Requirement: Please copy, exactly as written, the span from the first line below to the line that contains "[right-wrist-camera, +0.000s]", including both, and skip the pictures.

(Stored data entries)
=== Begin Enclosure ===

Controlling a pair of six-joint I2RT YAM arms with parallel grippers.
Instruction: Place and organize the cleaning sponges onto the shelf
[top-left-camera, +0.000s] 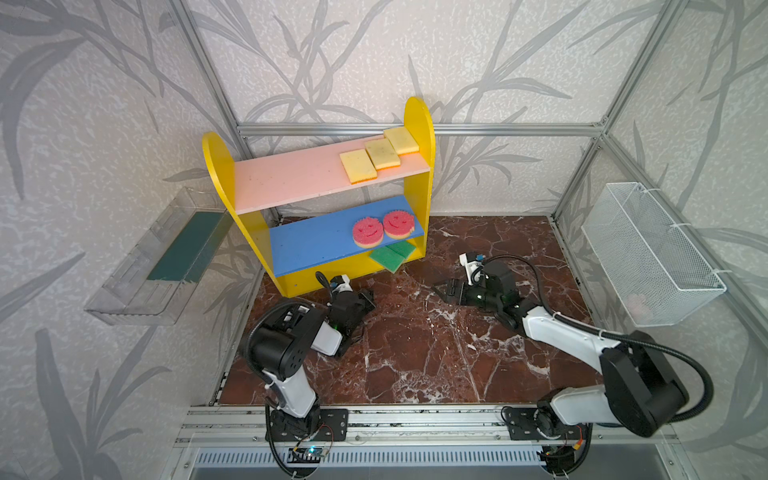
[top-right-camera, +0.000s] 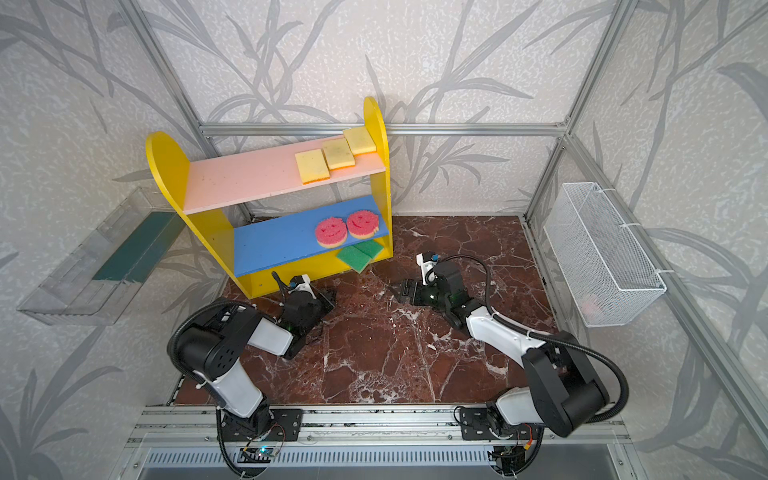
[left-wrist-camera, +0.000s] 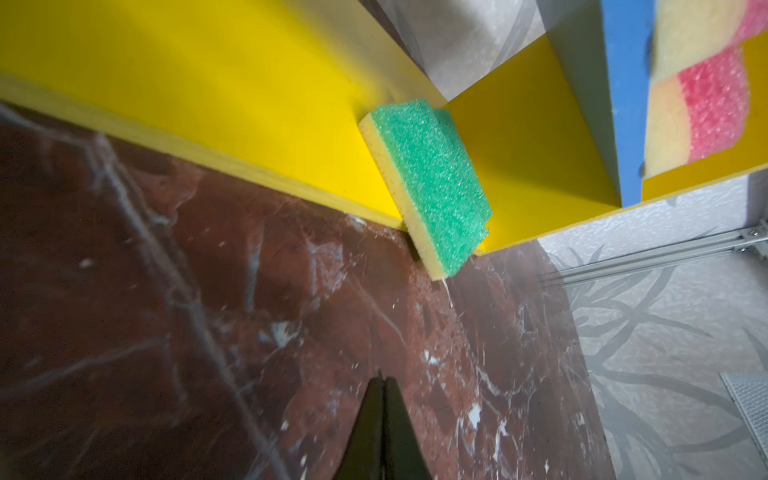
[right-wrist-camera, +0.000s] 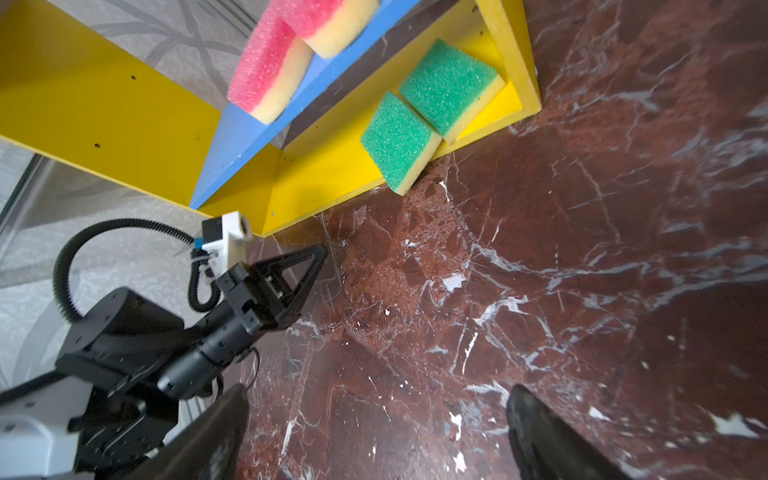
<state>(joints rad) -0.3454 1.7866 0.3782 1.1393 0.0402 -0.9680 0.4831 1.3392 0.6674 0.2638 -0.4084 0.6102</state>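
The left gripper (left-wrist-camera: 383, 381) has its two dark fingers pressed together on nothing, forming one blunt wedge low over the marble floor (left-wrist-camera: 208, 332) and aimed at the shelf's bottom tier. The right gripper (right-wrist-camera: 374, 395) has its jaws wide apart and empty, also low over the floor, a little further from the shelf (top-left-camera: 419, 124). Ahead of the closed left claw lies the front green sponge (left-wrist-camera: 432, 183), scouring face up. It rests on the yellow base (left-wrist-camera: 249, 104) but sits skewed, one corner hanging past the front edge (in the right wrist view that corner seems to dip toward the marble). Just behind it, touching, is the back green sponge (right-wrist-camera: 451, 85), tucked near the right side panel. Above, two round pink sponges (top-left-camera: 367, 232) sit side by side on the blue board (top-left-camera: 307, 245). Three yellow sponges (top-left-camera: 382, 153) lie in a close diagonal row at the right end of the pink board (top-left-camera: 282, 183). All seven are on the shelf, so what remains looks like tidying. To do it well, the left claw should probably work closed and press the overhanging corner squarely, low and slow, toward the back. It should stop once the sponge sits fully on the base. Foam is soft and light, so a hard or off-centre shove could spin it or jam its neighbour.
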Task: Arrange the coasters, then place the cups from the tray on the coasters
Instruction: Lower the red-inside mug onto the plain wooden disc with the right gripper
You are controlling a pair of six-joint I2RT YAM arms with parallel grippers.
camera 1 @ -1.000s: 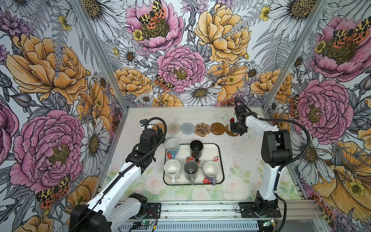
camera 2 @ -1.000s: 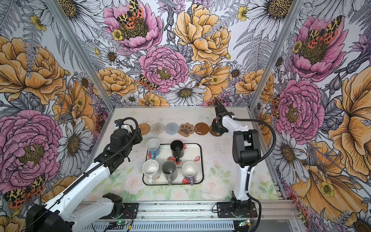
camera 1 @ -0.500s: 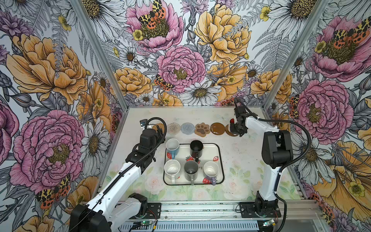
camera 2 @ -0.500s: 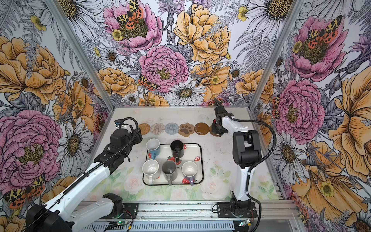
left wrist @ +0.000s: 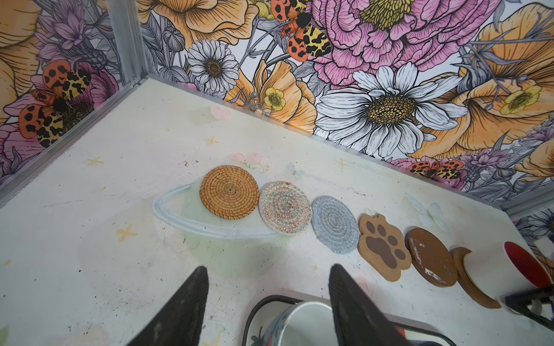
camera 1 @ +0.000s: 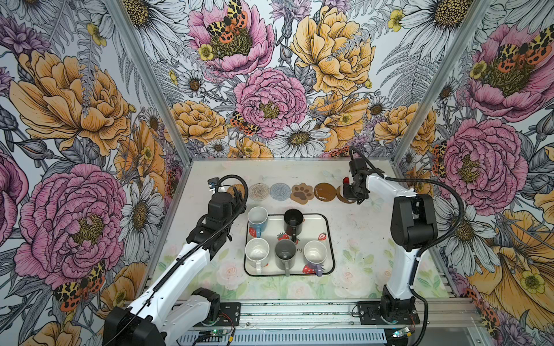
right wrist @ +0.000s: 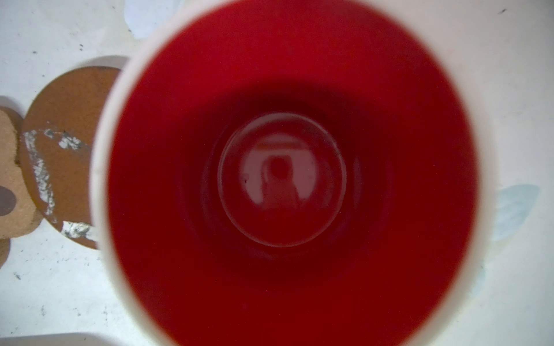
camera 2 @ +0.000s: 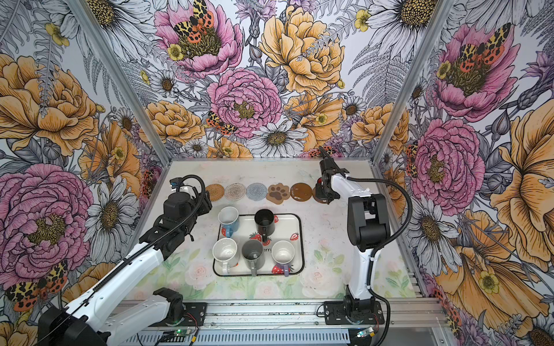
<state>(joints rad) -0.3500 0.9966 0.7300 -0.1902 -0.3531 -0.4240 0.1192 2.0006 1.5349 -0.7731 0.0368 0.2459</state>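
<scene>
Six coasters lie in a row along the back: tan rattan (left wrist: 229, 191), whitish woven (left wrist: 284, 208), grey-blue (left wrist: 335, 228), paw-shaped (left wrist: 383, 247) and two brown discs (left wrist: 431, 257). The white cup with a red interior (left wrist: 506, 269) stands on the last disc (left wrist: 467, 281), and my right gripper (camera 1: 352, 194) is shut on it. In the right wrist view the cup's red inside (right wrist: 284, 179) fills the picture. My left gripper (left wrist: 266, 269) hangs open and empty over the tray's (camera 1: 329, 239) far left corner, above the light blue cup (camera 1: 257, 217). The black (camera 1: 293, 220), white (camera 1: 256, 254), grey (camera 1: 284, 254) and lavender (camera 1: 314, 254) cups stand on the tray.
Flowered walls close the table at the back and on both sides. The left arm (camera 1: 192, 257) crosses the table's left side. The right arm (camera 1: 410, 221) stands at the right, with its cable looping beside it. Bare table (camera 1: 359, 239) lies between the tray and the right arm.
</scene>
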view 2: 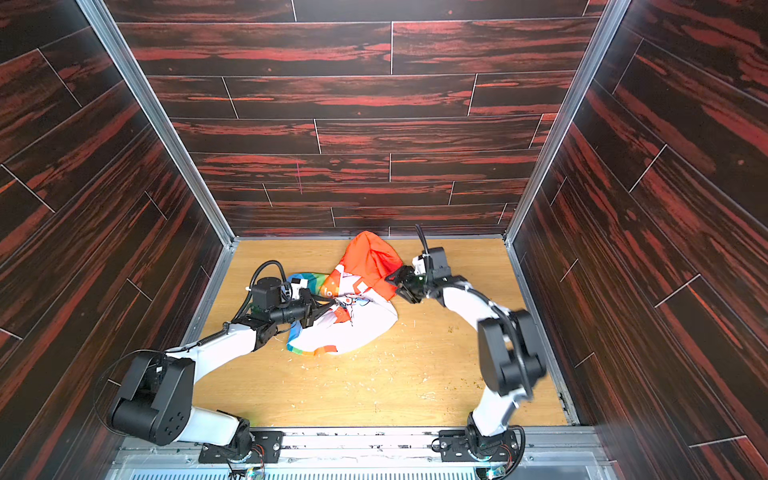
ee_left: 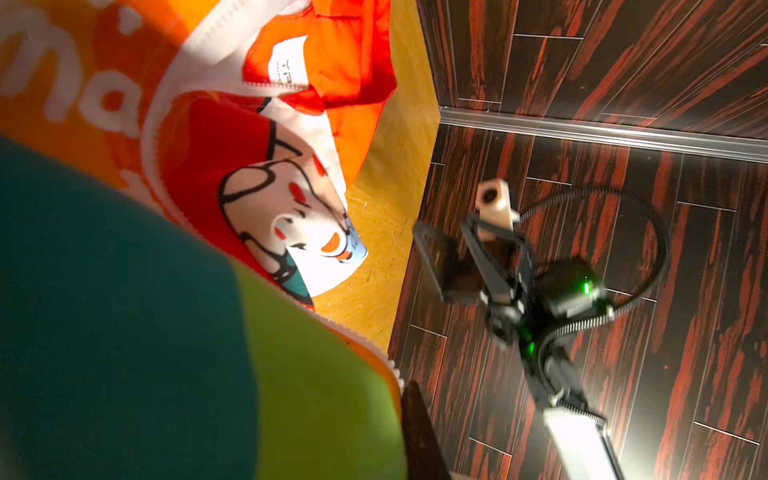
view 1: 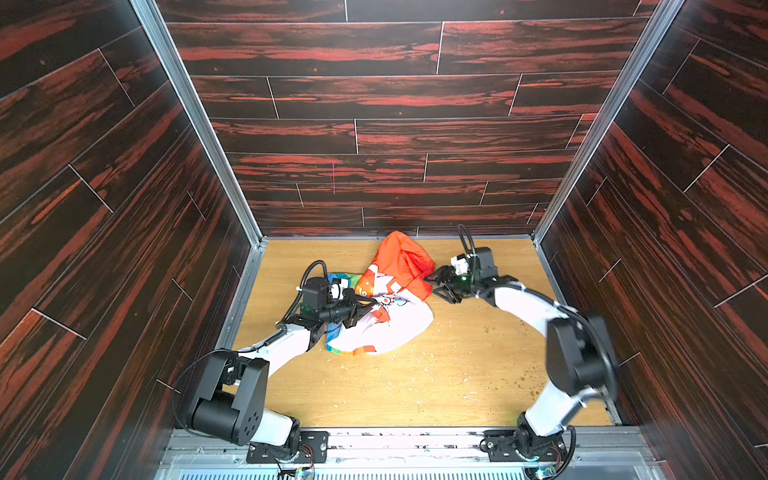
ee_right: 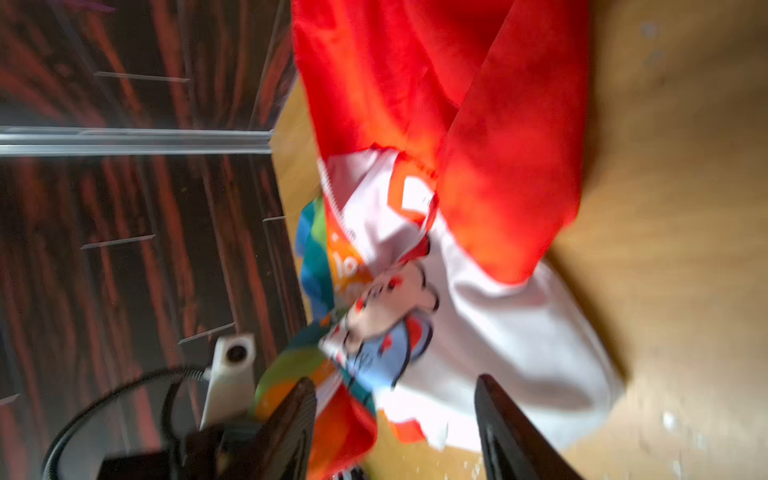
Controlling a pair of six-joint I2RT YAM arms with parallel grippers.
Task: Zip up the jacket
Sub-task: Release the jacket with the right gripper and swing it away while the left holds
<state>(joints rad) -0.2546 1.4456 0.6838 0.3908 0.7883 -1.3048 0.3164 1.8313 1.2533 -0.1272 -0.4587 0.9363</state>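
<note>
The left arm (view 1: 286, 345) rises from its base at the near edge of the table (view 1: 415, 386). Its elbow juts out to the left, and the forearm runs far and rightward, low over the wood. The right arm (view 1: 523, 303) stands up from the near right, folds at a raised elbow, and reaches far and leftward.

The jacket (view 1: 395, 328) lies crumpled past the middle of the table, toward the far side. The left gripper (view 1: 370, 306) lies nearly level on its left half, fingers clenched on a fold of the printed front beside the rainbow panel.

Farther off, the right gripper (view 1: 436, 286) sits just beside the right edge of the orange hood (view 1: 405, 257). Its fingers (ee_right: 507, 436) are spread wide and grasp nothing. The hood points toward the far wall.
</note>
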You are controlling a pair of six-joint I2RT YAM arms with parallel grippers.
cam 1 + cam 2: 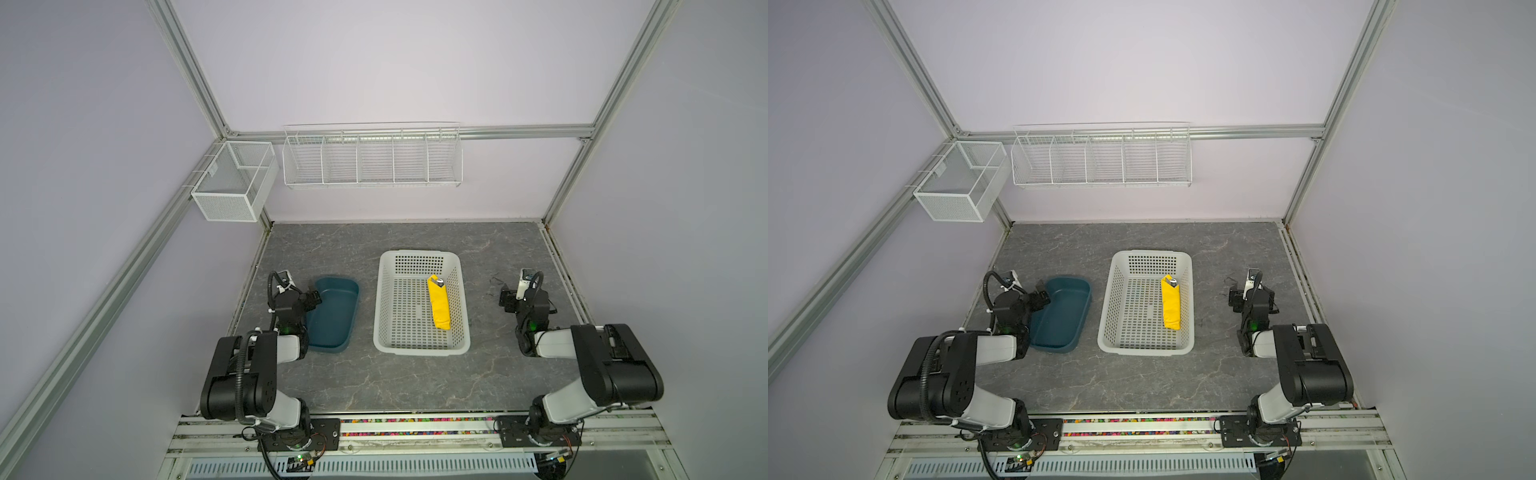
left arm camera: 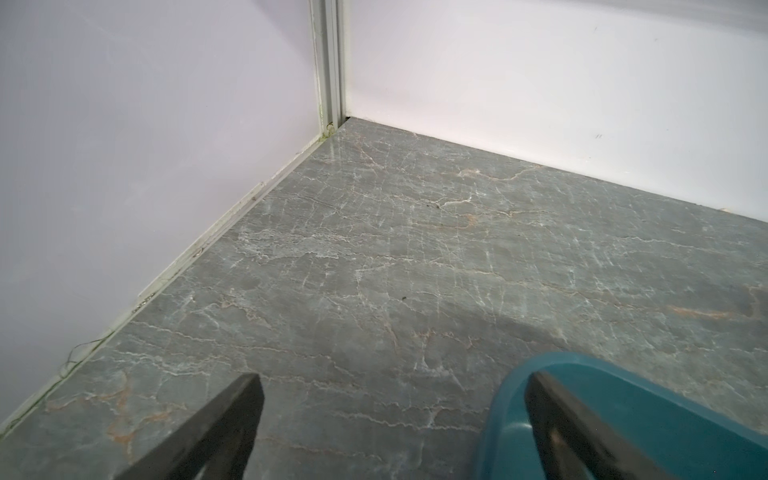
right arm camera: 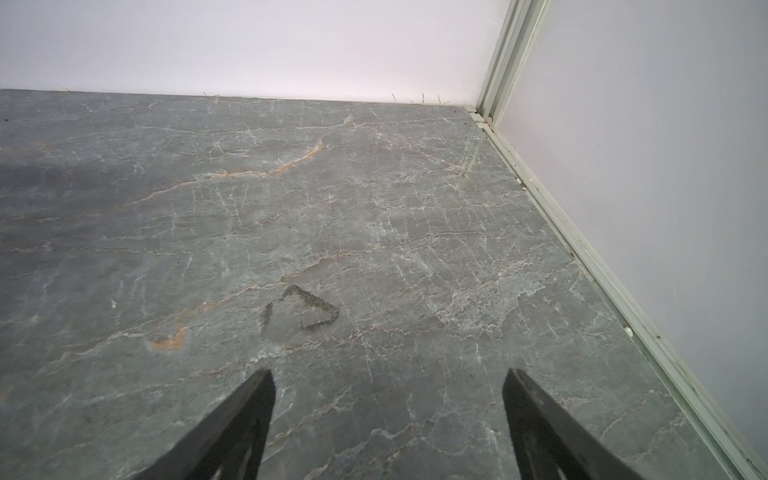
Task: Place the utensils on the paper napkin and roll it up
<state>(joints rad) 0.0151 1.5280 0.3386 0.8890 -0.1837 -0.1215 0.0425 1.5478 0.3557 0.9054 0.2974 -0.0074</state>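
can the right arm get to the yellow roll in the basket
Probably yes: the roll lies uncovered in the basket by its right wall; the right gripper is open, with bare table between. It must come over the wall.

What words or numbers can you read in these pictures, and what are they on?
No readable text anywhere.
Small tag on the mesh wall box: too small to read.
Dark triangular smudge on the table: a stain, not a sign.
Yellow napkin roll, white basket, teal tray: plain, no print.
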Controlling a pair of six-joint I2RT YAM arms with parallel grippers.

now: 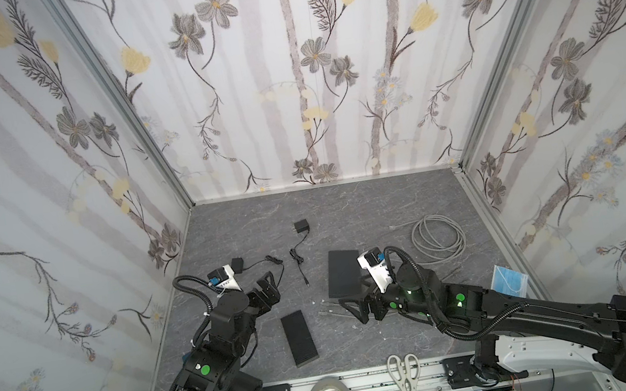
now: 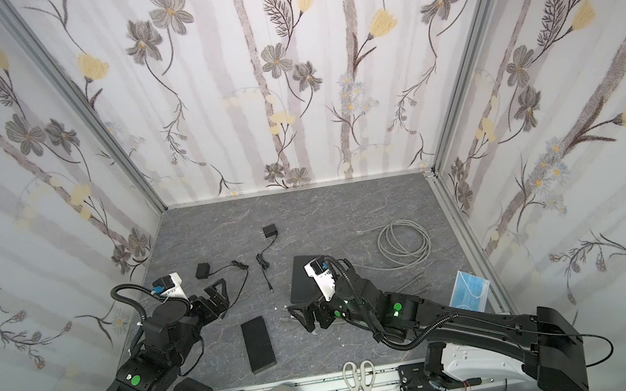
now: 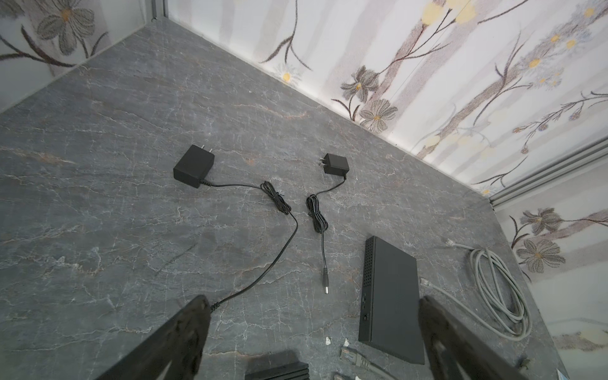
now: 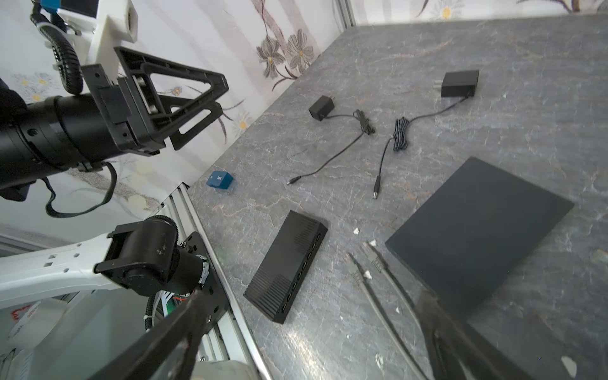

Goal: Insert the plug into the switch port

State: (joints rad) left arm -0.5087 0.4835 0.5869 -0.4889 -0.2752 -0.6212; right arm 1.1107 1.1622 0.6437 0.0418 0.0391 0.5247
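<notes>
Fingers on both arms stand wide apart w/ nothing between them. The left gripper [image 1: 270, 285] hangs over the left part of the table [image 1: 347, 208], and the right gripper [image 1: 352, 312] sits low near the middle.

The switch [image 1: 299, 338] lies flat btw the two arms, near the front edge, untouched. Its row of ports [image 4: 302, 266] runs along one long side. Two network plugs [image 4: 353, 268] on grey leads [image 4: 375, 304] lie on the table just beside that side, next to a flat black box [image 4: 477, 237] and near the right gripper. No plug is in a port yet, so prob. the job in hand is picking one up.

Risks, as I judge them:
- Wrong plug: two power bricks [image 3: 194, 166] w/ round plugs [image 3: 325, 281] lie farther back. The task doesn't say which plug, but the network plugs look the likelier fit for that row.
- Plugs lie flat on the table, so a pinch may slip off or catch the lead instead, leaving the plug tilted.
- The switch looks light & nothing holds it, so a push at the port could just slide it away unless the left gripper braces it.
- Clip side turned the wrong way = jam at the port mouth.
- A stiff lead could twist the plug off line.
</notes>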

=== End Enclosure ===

Output for this exercise:
Controlling a pair of six-joint I2RT YAM arms with parallel grippers.
Instruction: Place and organize the cleaning sponges onto the shelf
[top-left-camera, +0.000s] 
[top-right-camera, +0.000s] 
[left-wrist-camera, +0.000s] 
[right-wrist-camera, +0.000s] 

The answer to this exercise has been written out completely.